Ich bin nicht ganz ohne Land, ich berichte ja noch über andere Länder. Aber man muss innovativ sein und es ist nicht alles möglich. Ich kann in Russland nichts mit eigenen Augen anschauen und ich kann nicht auf der Strasse mit Betroffenen sprechen. Ich habe in Moskau studiert und kenne in Moskau und in anderen Teilen von Russland viele Menschen, die mir immer wieder dabei helfen, mit Beteiligten und Betroffenen in Kontakt zu kommen.

Du hast deinen Sitz jetzt in Tiflis – wäre es nicht einfacher, von Bern aus über Russland zu berichten?

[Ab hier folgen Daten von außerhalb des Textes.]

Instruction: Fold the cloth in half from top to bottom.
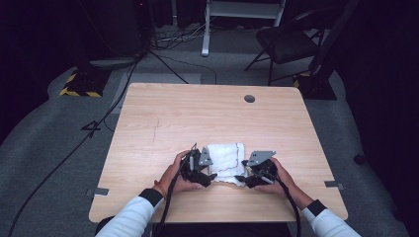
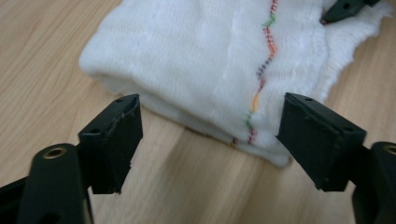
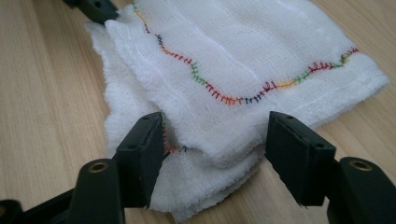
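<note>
A folded white cloth (image 1: 226, 157) with a multicoloured zigzag stitch lies on the wooden table (image 1: 197, 113) near its front edge. My left gripper (image 1: 210, 176) sits at the cloth's left front corner, my right gripper (image 1: 242, 177) at its right front corner. In the left gripper view the left gripper (image 2: 210, 135) stands open, with the folded edge of the cloth (image 2: 210, 60) just ahead of its jaws. In the right gripper view the right gripper (image 3: 215, 144) is open, its jaws either side of the layered corner of the cloth (image 3: 243, 60) without pressing on it.
A round cable hole (image 1: 249, 98) sits at the table's far right. Grey tape tabs (image 1: 100, 191) mark the front corners. A black chair (image 1: 286, 42) and floor cables (image 1: 168, 39) lie beyond the table. Bare tabletop stretches behind the cloth.
</note>
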`<act>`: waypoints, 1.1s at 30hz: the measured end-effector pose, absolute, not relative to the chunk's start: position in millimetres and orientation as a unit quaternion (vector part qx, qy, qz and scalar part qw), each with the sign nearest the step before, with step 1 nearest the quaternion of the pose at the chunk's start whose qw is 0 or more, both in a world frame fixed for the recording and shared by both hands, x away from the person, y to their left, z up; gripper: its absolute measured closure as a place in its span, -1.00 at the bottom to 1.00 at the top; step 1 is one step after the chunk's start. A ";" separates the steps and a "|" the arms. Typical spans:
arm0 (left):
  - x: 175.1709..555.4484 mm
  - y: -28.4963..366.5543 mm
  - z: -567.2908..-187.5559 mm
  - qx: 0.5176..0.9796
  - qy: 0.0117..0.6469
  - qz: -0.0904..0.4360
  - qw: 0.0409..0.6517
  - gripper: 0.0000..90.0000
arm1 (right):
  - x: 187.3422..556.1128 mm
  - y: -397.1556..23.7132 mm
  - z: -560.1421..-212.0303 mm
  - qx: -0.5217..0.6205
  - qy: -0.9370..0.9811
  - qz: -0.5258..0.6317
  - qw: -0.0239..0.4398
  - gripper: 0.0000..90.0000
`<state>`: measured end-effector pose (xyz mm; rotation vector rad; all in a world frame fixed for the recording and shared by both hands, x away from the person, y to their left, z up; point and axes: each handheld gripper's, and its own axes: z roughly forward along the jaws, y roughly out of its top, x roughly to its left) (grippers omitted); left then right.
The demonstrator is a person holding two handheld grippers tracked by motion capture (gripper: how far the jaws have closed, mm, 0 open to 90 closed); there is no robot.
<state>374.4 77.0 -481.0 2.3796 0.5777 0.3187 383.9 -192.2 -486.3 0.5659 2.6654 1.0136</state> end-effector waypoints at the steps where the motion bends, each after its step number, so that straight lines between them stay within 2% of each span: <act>1: 372.6 81.6 -481.2 0.910 0.221 0.115 0.331 -0.64 | 383.9 -193.3 -488.0 0.201 0.908 0.352 0.112 -0.16; 6: 360.1 103.3 -485.4 0.915 0.217 0.115 0.319 -0.64 | 384.3 -195.5 -491.9 0.219 0.900 0.365 0.099 -0.17; 12: 351.7 127.1 -490.8 0.918 0.221 0.109 0.312 -0.64 | 382.0 -193.2 -488.1 0.209 0.904 0.357 0.111 -0.19; 17: 354.4 146.0 -495.9 0.913 0.237 0.074 0.324 -0.65 | 380.2 -188.6 -483.5 0.200 0.902 0.365 0.112 -0.23; 25: 355.8 166.2 -499.0 0.903 0.254 0.086 0.336 -0.67 | 383.2 -177.6 -490.2 0.204 0.903 0.363 0.108 -0.34; 33: 360.4 168.8 -501.3 0.897 0.262 0.093 0.345 -0.71 | 384.9 -173.0 -493.5 0.228 0.895 0.364 0.123 -0.32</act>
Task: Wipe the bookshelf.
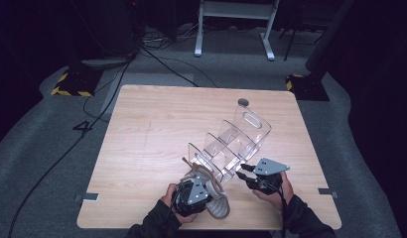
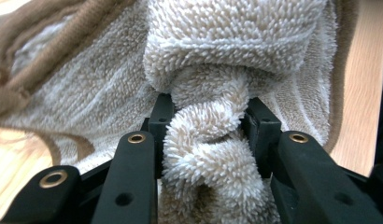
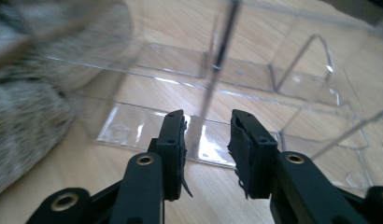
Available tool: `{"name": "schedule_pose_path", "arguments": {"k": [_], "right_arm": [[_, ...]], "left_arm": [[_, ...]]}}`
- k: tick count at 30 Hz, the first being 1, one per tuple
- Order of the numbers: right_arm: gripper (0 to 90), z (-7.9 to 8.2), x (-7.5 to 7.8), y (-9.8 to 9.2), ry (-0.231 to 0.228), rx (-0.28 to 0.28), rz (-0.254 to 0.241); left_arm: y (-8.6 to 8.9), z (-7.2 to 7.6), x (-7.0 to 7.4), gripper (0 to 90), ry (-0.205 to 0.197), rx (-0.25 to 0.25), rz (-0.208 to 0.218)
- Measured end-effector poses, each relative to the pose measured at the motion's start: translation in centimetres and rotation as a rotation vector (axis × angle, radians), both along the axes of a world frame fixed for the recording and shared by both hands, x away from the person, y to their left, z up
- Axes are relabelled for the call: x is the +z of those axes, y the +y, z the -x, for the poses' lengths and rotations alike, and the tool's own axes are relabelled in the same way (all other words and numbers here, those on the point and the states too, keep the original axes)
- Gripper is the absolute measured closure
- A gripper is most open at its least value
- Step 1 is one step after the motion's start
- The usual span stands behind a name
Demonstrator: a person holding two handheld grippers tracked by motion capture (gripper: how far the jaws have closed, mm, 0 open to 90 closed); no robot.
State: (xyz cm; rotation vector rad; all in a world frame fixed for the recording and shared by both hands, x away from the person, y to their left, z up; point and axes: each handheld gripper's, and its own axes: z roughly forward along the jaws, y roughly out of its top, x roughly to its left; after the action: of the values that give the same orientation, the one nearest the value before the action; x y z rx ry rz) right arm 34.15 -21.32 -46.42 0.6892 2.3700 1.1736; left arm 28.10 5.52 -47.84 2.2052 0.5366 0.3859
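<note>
The left gripper is clamped on a beige fluffy fabric slipper with a brown trimmed edge: both black pads press into a twisted fold of the pile, which bulges above and below the jaws. In the high view the left gripper sits at the near end of the clear acrylic divider rack with a handle cut-out, and the slipper lies under and beside it on the light wooden table, its toe end touching the nearest rack partition.

The right gripper has its jaws spread apart, with nothing pinched. A thin upright edge of the rack stands in the gap between the pads; no pad presses on it. In the high view the right gripper is just beside the rack's near right side.

The slipper shows a cream, long-pile inner surface and a brown sewn border; part of it appears blurred at the left edge of the right gripper view.

The rack lies diagonally on the table, with several transparent partitions rising from a flat base plate. Beyond the rack's far end, a small round dark grommet is set into the table. Behind the table, grey carpet, black cables and a white frame base are visible.
</note>
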Motion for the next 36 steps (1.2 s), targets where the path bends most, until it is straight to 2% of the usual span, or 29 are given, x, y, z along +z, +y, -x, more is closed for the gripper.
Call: {"name": "schedule_pose_path", "arguments": {"k": [1, 3, 5, 8, 9, 11, 12, 15, 19, 22, 24, 25, 26, 27, 28, 30, 31, 33, 34, 35, 36], "right_arm": [[66.8, -0.3, -0.3, 0.0, 0.004, -0.004, 0.002], [68.9, -1.0, -1.1, 0.1, 0.021, -0.004, -0.027], [71.9, -1.3, -1.6, 0.4, 0.017, -0.004, -0.041], [75.3, -1.5, -2.1, 0.8, 0.022, 0.009, -0.034], [79.1, -1.6, -2.2, 0.9, 0.021, 0.012, -0.033], [84.6, -1.7, -2.6, 1.3, 0.006, -0.008, -0.013], [85.0, -1.8, -2.6, 1.2, 0.011, -0.014, -0.020], [85.0, -1.9, -2.6, 1.2, 0.015, -0.023, -0.020], [85.0, -1.8, -2.5, 1.4, 0.015, -0.033, -0.014], [84.0, -1.5, -2.4, 2.0, 0.006, -0.038, 0.008], [83.6, -1.4, -2.4, 2.2, 0.010, -0.035, 0.007], [83.4, -1.3, -2.4, 2.4, 0.012, -0.036, 0.006], [83.1, -1.2, -2.4, 2.6, 0.013, -0.035, 0.008], [82.9, -1.1, -2.4, 2.8, 0.014, -0.031, 0.007], [82.9, -1.1, -2.4, 2.8, 0.014, -0.031, 0.007], [81.7, -0.8, -2.4, 3.3, 0.014, -0.027, 0.010], [81.5, -0.6, -2.3, 3.5, 0.012, -0.013, 0.011], [72.9, -0.2, -2.2, 4.2, 0.012, 0.006, 0.012], [72.9, -0.2, -2.2, 4.2, 0.012, 0.006, 0.012], [62.7, 0.4, -2.0, 4.6, 0.003, 0.018, 0.028], [62.7, 0.4, -2.0, 4.6, 0.003, 0.018, 0.028]], "left_arm": [[-0.2, -0.1, -0.1, 63.0, -0.005, 0.001, 0.004], [-0.5, -0.2, -0.2, 62.8, -0.012, 0.009, 0.010], [-0.9, -0.5, -0.3, 62.7, -0.009, 0.007, 0.023], [-1.1, -0.6, -0.4, 62.6, -0.015, 0.010, 0.025], [-1.4, -0.8, -0.5, 62.5, -0.022, 0.012, 0.024], [-1.5, -1.0, -0.6, 62.4, -0.028, 0.015, 0.019], [-1.4, -1.2, -0.7, 62.4, -0.030, 0.017, 0.024], [-1.2, -1.5, -0.9, 62.7, -0.047, 0.020, -0.014], [-0.9, -2.0, -1.4, 63.1, -0.046, 0.040, -0.038], [-0.3, -2.5, -1.5, 63.3, -0.053, 0.069, -0.062], [0.7, -3.1, -1.5, 63.2, -0.042, 0.120, -0.075], [0.7, -3.1, -1.5, 63.3, -0.042, 0.120, -0.075], [1.3, -3.4, -1.4, 63.4, -0.040, 0.157, -0.089], [2.3, -3.9, -1.2, 63.4, -0.007, 0.198, -0.082], [2.3, -3.9, -1.2, 63.3, -0.007, 0.198, -0.082], [3.3, -4.3, -1.0, 63.2, 0.003, 0.240, -0.093], [3.7, -4.4, -0.9, 63.2, 0.009, 0.246, -0.092], [4.2, -4.4, -0.8, 63.0, 0.017, 0.245, -0.086], [4.5, -4.3, -0.7, 63.0, 0.022, 0.234, -0.081], [4.9, -4.0, -0.5, 62.8, 0.026, 0.228, -0.072], [5.1, -3.9, -0.4, 62.8, 0.027, 0.220, -0.070]]}}
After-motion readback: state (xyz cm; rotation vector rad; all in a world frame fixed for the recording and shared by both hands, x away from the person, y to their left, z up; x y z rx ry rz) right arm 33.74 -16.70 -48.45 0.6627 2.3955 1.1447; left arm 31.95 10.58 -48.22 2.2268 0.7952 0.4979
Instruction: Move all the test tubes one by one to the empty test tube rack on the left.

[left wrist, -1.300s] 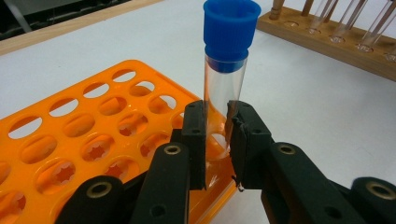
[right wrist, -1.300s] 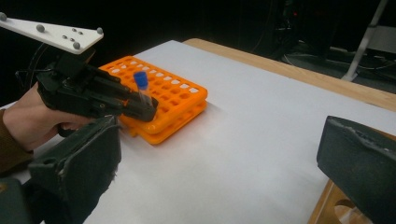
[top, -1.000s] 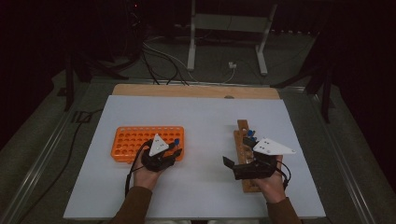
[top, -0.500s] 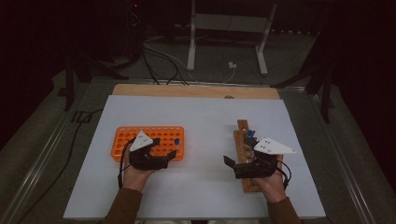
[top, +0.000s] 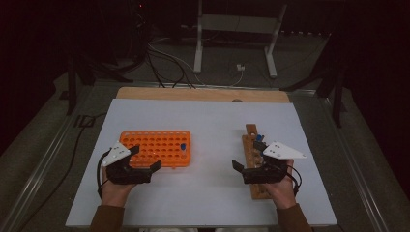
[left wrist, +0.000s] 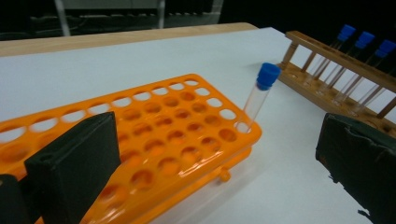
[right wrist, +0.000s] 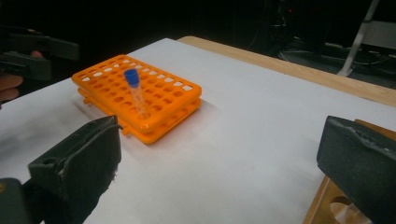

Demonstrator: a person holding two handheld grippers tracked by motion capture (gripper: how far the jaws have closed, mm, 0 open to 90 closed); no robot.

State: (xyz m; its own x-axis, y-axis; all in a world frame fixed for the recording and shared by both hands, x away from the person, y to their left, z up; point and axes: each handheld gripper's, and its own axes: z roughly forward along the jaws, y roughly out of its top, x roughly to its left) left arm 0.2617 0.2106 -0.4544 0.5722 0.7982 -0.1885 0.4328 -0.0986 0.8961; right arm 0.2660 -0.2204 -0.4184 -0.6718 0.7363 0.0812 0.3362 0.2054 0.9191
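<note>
**Both claws spread, one tube standing in the orange rack**

The left gripper sits at the near left corner of the orange rack, its jaws spread wide with nothing between them; they have just been opening. In the left gripper view the rack lies under the gap, its near end cut off by the frame.

One tube with a blue cap stands in a hole at the rack's right end, leaning a little, well clear of both jaws. All the other holes look bare.

The right gripper hovers over the near part of the wooden rack, jaws also spread and holding nothing. That hand hides the middle of the wooden rack in the high view. In the left gripper view three blue-capped tubes stand in it, but the frame edge cuts the rack off, so there may be more.

Both racks rest on a white sheet over the table.
</note>
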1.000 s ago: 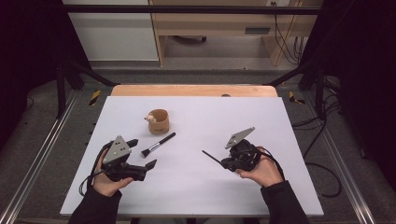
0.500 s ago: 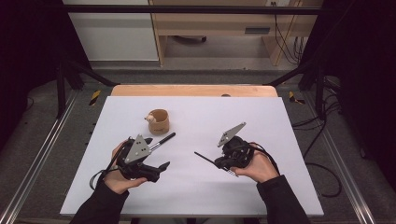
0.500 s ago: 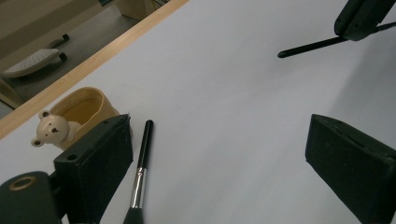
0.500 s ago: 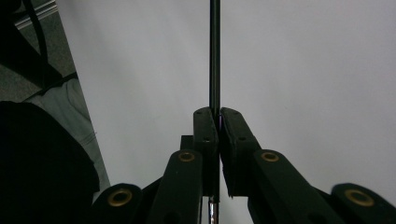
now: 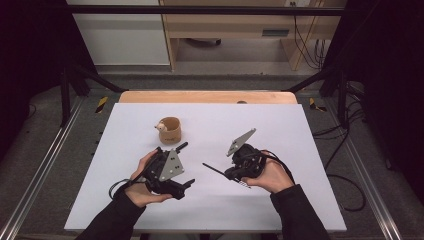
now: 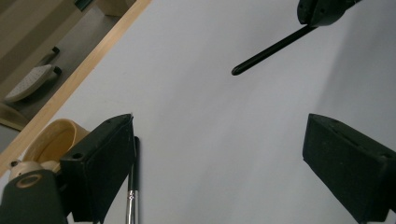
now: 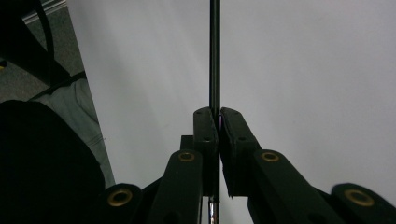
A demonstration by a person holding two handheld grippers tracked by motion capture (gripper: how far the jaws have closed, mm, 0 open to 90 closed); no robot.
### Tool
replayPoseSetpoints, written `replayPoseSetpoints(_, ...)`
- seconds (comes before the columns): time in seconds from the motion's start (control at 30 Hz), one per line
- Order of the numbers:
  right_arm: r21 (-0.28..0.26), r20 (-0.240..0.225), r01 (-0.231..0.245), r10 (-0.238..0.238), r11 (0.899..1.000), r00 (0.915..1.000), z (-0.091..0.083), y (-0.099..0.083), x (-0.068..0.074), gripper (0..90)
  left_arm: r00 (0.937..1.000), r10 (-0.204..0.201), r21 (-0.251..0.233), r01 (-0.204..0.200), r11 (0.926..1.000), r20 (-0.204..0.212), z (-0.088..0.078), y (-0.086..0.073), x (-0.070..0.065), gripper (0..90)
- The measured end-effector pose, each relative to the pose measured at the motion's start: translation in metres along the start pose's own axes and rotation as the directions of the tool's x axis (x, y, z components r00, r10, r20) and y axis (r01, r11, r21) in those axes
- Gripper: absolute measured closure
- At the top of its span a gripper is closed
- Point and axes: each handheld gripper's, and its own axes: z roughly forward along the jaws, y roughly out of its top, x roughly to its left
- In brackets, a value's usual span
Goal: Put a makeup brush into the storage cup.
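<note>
Claw, right [image 5: 231, 175]: clenched on a thin black brush [image 5: 216, 170]. Its handle juts from the jaws toward the middle of the desk [image 5: 280, 120], free end pointing at the left claw. In the right gripper view the two jaws [image 7: 217, 128] press together on the handle, which runs straight up and away from them; a silver ferrule shows just below the grip.

Claw, left [image 5: 186, 184]: released, jaws standing wide with nothing between them. Held low over the desk at the near left, grey plate uppermost.

Second brush [image 5: 181, 146]: black handle, lying flat on the white desk. Its far end shows just beyond the left claw in the high view, toward the cup. In the left gripper view its handle and silver ferrule [image 6: 132, 186] lie right beside the left-hand jaw, outside the gap, long axis running roughly along the jaws. The left claw is much the nearer to it; by my judgement a small sideways shift is needed to bring the handle between the jaws.

Cup [image 5: 169, 129]: small, tan, round, open-topped, a pale figure at its rim. Upright on the desk past the lying brush, apart from both claws.

Desk: white top, bare wooden strip along the far edge.
</note>
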Motion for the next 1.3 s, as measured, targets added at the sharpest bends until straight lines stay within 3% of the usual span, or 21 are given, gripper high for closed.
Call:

Was Russland betrifft, ist Georgien kein schlechter Ort, um ein besseres Bild zu erhalten, weil hier viele Russen aus ganz unterschiedlichen Regionen und Schichten leben. Diese Menschen sind teils aus politischen, teils aus wirtschaftlichen Gründen ausgewandert. Und dann ist Georgien eine beliebte Feriendestination für russische Touristen. Zudem gehören neben Russland auch Georgien, Armenien, Kasachstan und andere ehemalige Sowjetrepubliken zu meinem Berichtsgebiet. Auch in diesen Ländern hat der Angriffskrieg mit der Ukraine viel verändert, und es ist wichtig, darüber zu berichten.

Es arbeiten immer weniger ausländische Medienschaffende in Russland. Wird Russland zum abgeschotteten Staat à la Nordkorea?

So richtig vergleichbar ist es nicht. Nordkorea ist umfassend sanktioniert und entsprechend abgeschottet. Russland hat im Gegensatz dazu gute Beziehungen mit vielen anderen Ländern. Von der Schweiz aus gesehen ist es aber schon so: Wir hören nur noch sehr wenig aus dem Land selbst. Es haben immer weniger Menschen aus dem Westen direkte Beziehungen zu Russland.

Welche Konsequenzen hat das für unser Verhältnis zu Russlands Kultur?

Es schwindet vor allem das Verständnis für die russische Gesellschaft, für den Alltag und die grosse Vielfalt und Diversität des Landes. Viele im Westen sehen Russland, wie zur Zeit der Sowjetunion, wieder monolithisch als Block.

Glaubst du, dass du Russland je bereisen kannst?

Ich hoffe sehr, dass es möglich sein wird, aber ich habe keine Ahnung, wie gross die Chance ist. Wenn sich die Möglichkeit ergibt, dann reise ich sofort nach Russland: Ich finde es sehr wichtig, mit den Menschen in Russland im Gespräch zu bleiben.

Nachtrag

Kurz nach Publikation des Interviews meldete sich Calum MacKenzie bei «Edito»: Er habe überraschend und kurzfristig ein Einreisevisum erhalten und könne in Moskau seine Akkreditierung vor Ort beantragen. Tatsächlich schickte er kurz danach ein Bild vom Roten Platz in Moskau. Seither hat er mehrmals aus der russischen Hauptstadt berichtet. Er sei vorerst nur mit kleiner Ausrüstung nach Moskau gereist und habe sich mit dem üblichen Interviewmikrofon im Hotelzimmer aufgenommen. Das Zimmer sei «zum Glück gut gepolstert». Mittlerweile ist er zurück in Tiflis, wird aber bald wieder nach Moskau reisen.

Die Situation in Russland

Für Medienschaffende ist es nicht nur schwieriger geworden, nach Russland zu reisen, auch die Arbeit im Land selbst ist gefährlicher geworden. Im März 2023 ist der US-amerikanische Reporter Evan Gershkovich, der für das «Wall Street Journal» arbeitet, in Moskau festgenommen werden. Der Vorwurf: Spionage. Seither hat sich die Lage für westliche Journalisten weiter zugespitzt. Die Auslandskorrespondenten der «New York Times» und der «Washington Post», aber auch unabhängige Journalisten berichten mittlerweile aus Berlin über Russland. Gefährlich ist die Situation in Russland vor allem für einheimische Journalisten. Seit Kriegsausbruch hat der Kreml laut Reporter ohne Grenzen mehr als einhundert Journalisten zu «ausländischen Agenten» erklärt, kritische Medien geschlossen und die Zensur verschärft. Immer wieder werden Medienschaffende ermordet.